If natural selection eliminates harmful genes, why do so many disease-causing variants persist in the human population? Sickle cell trait protects against malaria. CFTR mutations linked to cystic fibrosis may have conferred resistance to cholera. Certain variants associated with depression and anxiety were probably adaptive in high-threat ancestral environments. The question evolutionary medicine asks is not “why do these genes exist?” but “what did they do for our ancestors that made them worth keeping?”

Sharon Moalem and the “Survival of the Sickest” framework

Physician and geneticist Sharon Moalem popularised this framework in his 2007 book Survival of the Sickest. The central insight: many genetic variants we now associate with disease were historically advantageous — either protecting against infectious disease, enabling survival in specific climates, or providing a metabolic edge in environments very different from ours.

Haemochromatosis (iron overload) is a striking example. In medieval Europe, excess iron storage may have been protective against plague and other bacterial infections that require iron to replicate. The gene persisted because it conferred survival advantage in a specific historical context. In the modern world, where plague is rare but iron-rich processed diets are ubiquitous, the same variant causes organ damage.
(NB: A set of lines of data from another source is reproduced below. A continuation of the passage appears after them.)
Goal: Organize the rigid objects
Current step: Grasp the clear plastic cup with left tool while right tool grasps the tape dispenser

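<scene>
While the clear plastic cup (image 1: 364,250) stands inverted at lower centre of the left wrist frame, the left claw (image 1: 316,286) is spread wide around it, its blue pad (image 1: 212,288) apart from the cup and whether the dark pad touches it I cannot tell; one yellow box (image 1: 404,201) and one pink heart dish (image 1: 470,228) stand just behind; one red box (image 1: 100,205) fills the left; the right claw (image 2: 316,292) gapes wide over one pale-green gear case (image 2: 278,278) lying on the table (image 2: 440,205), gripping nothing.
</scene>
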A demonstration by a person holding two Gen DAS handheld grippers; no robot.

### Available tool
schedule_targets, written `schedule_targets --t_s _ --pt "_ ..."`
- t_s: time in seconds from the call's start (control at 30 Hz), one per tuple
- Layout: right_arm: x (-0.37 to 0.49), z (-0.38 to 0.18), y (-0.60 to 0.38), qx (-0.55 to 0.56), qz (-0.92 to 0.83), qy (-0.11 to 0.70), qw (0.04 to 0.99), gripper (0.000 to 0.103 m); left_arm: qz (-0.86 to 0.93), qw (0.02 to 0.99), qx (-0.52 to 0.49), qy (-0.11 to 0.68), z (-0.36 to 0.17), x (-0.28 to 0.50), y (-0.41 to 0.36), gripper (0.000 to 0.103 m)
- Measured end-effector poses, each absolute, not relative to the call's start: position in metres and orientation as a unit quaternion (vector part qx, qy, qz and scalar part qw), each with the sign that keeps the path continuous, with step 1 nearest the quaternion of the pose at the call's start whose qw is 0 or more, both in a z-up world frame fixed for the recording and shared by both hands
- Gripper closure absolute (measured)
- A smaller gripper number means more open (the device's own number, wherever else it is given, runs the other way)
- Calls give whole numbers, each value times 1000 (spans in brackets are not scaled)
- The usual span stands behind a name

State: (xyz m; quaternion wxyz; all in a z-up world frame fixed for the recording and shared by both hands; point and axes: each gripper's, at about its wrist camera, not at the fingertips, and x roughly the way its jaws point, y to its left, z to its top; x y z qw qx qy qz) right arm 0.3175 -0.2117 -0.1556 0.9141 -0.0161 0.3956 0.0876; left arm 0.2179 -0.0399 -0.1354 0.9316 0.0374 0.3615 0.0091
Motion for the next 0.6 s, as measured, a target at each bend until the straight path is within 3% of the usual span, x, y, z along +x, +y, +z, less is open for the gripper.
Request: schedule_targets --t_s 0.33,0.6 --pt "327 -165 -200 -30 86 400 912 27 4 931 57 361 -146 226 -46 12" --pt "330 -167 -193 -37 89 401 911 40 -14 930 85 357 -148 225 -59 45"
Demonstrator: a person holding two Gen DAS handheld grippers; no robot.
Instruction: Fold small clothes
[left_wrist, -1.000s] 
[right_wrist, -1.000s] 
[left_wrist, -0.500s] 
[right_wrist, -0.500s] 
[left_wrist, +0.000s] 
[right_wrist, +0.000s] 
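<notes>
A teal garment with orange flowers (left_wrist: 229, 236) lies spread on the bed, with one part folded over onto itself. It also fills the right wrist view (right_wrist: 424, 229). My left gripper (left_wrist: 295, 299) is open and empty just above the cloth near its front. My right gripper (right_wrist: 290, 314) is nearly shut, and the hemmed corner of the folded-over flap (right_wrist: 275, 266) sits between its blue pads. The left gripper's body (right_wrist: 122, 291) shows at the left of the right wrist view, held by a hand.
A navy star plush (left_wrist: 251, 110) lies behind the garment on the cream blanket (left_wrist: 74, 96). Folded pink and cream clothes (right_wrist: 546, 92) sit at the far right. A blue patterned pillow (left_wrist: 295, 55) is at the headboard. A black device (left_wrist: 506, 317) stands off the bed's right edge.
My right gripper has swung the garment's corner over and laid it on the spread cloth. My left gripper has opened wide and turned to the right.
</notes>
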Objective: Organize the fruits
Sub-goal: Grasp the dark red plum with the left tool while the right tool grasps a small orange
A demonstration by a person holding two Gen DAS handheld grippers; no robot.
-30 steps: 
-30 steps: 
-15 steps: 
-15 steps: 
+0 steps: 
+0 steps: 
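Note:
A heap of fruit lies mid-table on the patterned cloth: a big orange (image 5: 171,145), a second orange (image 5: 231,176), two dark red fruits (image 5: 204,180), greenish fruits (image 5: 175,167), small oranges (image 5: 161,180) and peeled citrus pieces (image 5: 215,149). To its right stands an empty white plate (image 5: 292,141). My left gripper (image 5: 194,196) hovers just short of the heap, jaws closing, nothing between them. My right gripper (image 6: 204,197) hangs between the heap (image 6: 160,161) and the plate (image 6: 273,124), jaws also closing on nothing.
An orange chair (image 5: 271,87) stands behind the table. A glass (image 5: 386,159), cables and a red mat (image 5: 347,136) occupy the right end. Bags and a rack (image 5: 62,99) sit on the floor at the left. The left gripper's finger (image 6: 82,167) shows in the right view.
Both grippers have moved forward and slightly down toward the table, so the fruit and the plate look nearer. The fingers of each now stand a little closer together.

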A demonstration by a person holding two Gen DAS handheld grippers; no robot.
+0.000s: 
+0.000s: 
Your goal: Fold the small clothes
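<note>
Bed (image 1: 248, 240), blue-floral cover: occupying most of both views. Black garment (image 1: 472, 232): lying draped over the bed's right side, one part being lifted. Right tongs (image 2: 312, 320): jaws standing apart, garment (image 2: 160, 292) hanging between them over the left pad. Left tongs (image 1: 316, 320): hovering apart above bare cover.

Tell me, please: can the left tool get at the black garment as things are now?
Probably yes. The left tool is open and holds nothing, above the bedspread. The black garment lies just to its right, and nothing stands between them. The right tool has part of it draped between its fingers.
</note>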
The mismatch principle applied to genetics

This is evolutionary mismatch at the genetic level. The variant isn’t “bad” — it’s a solution to a problem that no longer exists, operating in an environment it was never designed for. The same logic applies to the thrifty gene in type 2 diabetes, to anxiety-linked variants that were adaptive in predator-rich environments, and to inflammatory variants that protected against infection but now contribute to autoimmune disease.

What this means at OQ

Understanding that a symptom or condition has an evolutionary origin — that it represents an ancient solution in a new context — changes the therapeutic relationship. We stop looking for what’s broken and start asking what the body was trying to do. At OQ, this perspective applies to every presentation we encounter: from chronic pain to hormonal disruption to immune dysfunction. The body is not the enemy.